Chef’n Peel’n Onion Peeler

Another terrible device from kitchenware company Chef’n is their horribly named Chef’n Peel’n Onion Peeler, which you’re supposed to use to take the slippery skin off of onions, without the added trouble of getting your hands smelly. The device, which looks like a diamond-shaped paddle, is confusing to use, and it’s easy to imagine that you’ll still need a knife to separate the skin from the onion at the very end.

Ateco Portion Cake Maker

It’s easy to see why using a bulky plastic cake slicer may make equal slices, but it’s unlikely that they’ll be as neat as you were hoping for. Ateco, a popular bakeware manufacturer, advertises their Portion Cake Maker as an easy way to ensure equal slices, but it only works on one very specific size of cake. If you’re really that desperate for slices that are both neat and perfectly equal, one easy kitchen hack is using a long piece of unflavored floss to quickly slice up your cake. The floss can slice through even the toughest of cakes and squishiest of fillings.

Chef’n Bananza Banana Slicer

Another gadget that comes to us from the creative people at Chef’n is their Bananza Banana Slicer. While we do appreciate a good name pun, a banana slicer is completely useless device- not only does it do the work that literally any knife can do, it also looks pretty difficult to clean. If all you care about in life is uniform banana slices, you can pay $9.99 for this gadget, but then you’ll have watch a video on their website to teach you how to use it.

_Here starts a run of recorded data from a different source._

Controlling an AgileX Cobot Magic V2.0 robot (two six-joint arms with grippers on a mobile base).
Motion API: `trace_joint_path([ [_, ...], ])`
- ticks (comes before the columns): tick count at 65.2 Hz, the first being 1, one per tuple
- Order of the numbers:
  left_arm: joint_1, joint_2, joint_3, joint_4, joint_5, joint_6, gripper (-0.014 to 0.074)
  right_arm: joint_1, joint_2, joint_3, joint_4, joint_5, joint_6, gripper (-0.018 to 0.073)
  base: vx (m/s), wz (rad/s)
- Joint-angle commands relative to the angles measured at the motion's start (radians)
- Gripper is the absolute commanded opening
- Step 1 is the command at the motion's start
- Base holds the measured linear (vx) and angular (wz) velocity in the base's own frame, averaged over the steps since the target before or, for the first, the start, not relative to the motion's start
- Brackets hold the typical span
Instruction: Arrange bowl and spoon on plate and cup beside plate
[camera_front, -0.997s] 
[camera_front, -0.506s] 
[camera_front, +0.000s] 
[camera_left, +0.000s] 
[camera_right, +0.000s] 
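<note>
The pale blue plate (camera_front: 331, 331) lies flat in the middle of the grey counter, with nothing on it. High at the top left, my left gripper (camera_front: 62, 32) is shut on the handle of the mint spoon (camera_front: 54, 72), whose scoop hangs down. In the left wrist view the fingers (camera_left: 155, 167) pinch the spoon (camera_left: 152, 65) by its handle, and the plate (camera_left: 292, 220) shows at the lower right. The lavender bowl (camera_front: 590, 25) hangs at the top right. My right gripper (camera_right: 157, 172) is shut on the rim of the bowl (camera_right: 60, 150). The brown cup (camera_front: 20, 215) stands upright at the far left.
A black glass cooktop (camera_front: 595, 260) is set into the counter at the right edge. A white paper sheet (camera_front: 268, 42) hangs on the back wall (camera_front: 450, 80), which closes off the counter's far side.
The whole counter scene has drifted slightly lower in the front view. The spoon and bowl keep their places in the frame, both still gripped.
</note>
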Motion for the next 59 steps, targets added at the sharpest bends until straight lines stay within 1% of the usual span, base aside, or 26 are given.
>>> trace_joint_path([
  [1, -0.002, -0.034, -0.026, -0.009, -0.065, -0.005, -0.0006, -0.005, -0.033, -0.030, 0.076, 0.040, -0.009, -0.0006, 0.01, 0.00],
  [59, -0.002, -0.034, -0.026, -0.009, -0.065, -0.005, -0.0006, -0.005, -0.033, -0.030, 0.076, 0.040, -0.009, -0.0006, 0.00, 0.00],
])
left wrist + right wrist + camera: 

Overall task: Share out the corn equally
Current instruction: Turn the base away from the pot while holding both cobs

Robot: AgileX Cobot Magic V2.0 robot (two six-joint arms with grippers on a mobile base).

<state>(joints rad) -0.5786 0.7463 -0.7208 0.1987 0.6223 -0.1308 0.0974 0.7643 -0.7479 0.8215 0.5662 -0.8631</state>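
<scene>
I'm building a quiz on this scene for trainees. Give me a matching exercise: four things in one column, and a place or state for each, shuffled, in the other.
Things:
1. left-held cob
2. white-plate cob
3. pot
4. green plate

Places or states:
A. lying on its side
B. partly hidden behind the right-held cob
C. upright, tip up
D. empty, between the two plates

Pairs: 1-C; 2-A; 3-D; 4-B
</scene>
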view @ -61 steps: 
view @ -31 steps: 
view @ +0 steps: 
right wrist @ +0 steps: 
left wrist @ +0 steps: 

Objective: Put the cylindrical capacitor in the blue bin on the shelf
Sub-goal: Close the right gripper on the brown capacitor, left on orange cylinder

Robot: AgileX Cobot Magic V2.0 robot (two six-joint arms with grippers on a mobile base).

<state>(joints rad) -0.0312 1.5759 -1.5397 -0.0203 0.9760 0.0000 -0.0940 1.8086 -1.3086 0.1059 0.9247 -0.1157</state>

Chef’n Strawberry Slicester Hand-Held Slicer

Chef’n touts this gadget as ‘safer and easier to use than a knife’— sure, this may be true if you’re five-years-old and no one has ever taught you anything about knife skills. The infuriatingly-named Strawberry Slicester Hand-Held Slicer is made so that you can put a strawberry into the holder, and press down on the lever to slice it into perfect, even slices. It’s dishwasher safe, and it’ll only cost you $14.99—and your dignity, whenever you bring it out in front of other people.

Egg-and-Muffin Toaster

This Egg-and-Muffin Toaster is exactly the kind of device that made the late, great SkyMall so fantastic — an expensive, single-use device that’s clunky, awkward, and does its job worse than most average kitchen equipment. It looks just like a regular toaster, except the slots are extra-wide to accommodate bagels and English muffins, and there’s a bonus egg cooker/meat warmer on the side that allows you to poach, boil, or fry eggs to sit on top of your newly toasted bun.

Bear Paws Shredder Claws

We get it — you had to get your dad something for Father’s Day. However, these cutesy Bear Paws Shredder Claws will probably only get used once or twice a year — and for the rest of the time, they’ll sit in your cutlery drawer taking up space. Plus, you can easily use a fork to shred pulled meat. If it’s too tough to do with a fork, it probably isn’t cooked enough anyway.